WHAT IS BEING ASKED:
Pick out all lines in the listing holding the string "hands" and copy them.

MATERIAL SHOWN:
= Beginning of Section =

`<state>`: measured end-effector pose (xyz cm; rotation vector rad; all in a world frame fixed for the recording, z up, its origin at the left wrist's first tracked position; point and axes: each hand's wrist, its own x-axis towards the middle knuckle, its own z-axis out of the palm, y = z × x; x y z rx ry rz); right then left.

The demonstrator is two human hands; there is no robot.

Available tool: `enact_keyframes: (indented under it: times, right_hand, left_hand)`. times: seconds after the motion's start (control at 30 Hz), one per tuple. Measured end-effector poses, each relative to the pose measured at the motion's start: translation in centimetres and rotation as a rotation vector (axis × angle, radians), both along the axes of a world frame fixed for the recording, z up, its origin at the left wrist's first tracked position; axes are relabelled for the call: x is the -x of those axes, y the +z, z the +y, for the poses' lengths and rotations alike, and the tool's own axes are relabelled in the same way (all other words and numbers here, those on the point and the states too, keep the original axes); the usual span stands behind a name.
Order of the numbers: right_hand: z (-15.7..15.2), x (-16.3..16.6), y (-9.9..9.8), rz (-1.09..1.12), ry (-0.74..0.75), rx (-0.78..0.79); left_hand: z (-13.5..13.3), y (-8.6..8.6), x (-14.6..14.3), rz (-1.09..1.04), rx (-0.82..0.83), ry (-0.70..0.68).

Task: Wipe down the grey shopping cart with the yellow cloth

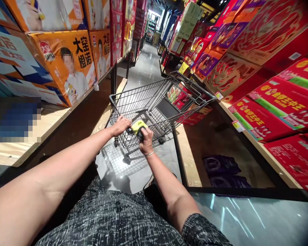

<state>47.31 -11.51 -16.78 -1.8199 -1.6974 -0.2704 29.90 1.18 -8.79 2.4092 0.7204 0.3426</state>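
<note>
A dark wire shopping cart (143, 90) stands in front of me, tilted across the aisle. My left hand (122, 125) is at the cart's near end, its fingers closed over the wire rim. Just to its right, my right hand (146, 140) is wrapped around a yellow-green and black object (139, 127). This object sits against the cart's near end; its kind is unclear, and my fingers hide part of it. Through the wires, the bottom of the basket shows mostly bare mesh.
Orange cartons (66, 65) are stacked on a wooden shelf at left. Red gift boxes (279, 102) fill the shelf at right, with purple packages (222, 165) lying below. A grey tiled aisle (150, 58) runs ahead between the displays. Shelf edges stand close on both sides of the cart.
</note>
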Motion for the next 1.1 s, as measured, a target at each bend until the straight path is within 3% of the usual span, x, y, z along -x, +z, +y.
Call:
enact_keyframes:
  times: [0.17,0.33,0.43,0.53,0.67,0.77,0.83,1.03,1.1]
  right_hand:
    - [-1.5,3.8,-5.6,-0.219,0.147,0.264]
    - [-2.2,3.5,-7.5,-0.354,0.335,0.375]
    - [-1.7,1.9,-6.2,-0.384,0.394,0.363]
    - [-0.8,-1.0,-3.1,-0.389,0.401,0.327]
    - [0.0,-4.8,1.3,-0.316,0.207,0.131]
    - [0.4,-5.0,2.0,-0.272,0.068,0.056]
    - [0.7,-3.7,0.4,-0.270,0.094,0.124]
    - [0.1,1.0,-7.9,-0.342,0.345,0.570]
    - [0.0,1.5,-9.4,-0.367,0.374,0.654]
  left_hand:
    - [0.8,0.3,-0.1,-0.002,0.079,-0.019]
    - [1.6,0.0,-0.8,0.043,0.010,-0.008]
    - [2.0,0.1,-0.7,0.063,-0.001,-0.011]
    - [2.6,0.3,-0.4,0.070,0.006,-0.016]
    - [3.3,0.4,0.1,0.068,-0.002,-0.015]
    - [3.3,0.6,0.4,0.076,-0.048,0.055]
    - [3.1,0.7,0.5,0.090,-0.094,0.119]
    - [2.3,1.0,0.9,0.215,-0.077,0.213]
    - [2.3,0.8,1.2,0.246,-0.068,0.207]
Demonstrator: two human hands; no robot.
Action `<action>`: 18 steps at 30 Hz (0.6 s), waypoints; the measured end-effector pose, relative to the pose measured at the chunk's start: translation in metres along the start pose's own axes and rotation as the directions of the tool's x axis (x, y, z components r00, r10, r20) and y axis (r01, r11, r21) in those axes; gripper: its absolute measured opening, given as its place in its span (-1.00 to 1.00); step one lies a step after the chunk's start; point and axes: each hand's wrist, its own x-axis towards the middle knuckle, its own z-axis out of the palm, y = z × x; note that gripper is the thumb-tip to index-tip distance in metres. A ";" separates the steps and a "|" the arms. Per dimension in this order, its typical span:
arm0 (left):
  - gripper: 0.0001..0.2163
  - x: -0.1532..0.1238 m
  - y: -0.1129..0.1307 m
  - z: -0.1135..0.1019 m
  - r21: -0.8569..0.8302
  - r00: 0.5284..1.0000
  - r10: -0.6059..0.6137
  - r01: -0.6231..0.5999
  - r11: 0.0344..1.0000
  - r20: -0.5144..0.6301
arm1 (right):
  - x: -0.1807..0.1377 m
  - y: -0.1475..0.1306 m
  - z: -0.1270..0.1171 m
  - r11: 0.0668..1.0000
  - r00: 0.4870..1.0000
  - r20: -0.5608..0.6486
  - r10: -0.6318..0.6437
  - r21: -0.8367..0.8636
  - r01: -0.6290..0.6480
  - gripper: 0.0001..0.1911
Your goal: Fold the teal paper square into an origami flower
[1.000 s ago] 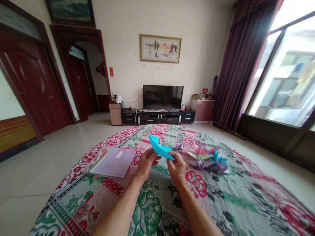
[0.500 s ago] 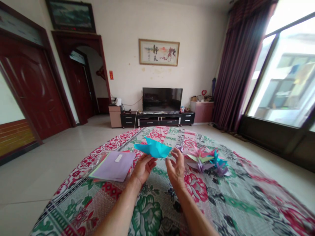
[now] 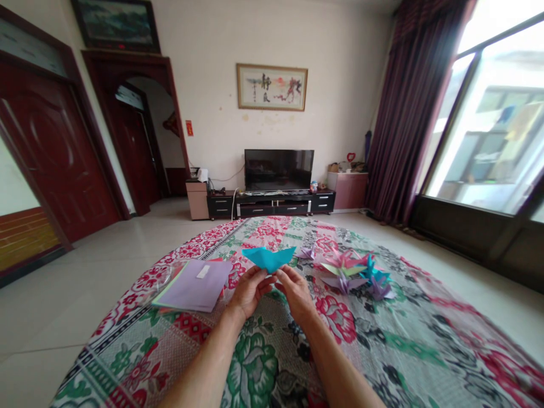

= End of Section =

RESPONSE:
The demonstrator is two human hands; there is no robot.
Demonstrator: two human hands; no robot.

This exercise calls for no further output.